+++ Data +++
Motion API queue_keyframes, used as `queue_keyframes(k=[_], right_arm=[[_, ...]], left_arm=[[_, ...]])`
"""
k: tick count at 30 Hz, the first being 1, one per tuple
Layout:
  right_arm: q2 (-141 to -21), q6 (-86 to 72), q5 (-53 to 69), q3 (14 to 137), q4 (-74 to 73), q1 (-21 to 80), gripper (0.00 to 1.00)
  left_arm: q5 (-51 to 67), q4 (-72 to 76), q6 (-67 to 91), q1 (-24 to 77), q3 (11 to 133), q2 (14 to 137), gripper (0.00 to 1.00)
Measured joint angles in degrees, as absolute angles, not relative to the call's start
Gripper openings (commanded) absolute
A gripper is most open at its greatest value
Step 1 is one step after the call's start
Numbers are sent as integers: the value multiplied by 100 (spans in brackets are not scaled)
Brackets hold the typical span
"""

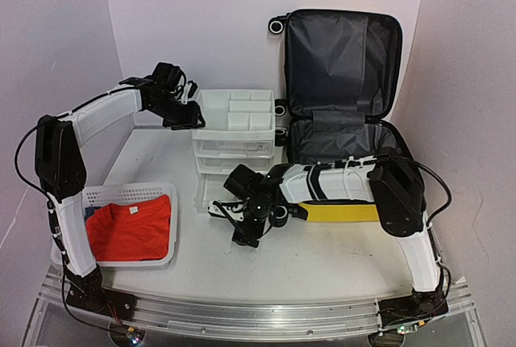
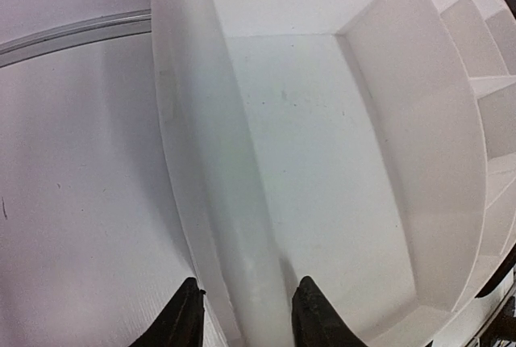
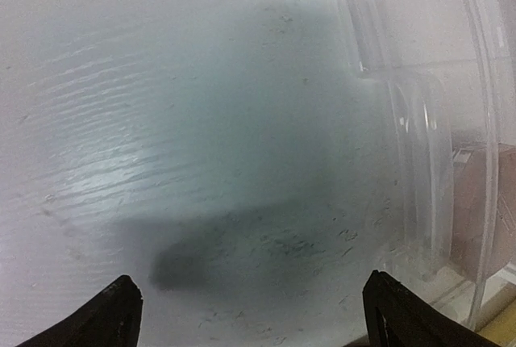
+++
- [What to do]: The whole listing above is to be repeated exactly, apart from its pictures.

- [Completed task]:
Motion API queue_keyframes, used as `queue_keyframes(k=[_], right_arm=[[_, ...]], left_arm=[[_, ...]])`
"""
k: tick count at 30 Hz, the first being 1, one per tuple
Layout:
  right_arm: q2 (-141 to -21), q6 (-86 to 72), q5 (-53 to 69), q3 (14 to 137), q4 (-74 to 73), q1 (-21 to 80), gripper (0.00 to 1.00)
  left_arm: q5 (-51 to 67), q4 (-72 to 76), q6 (-67 to 91), q1 (-24 to 77), q3 (11 to 133), q2 (14 to 137), gripper (0.00 to 1.00)
Measured joint angles in degrees, as absolute angles, not relative to the call's start
Gripper openings (commanded) absolute
A gripper is most open at its greatest value
Step 1 is one step after the call's start
Numbers are sent as integers: the value multiplied by 100 (spans in brackets are not scaled)
Brackets hold the typical span
"""

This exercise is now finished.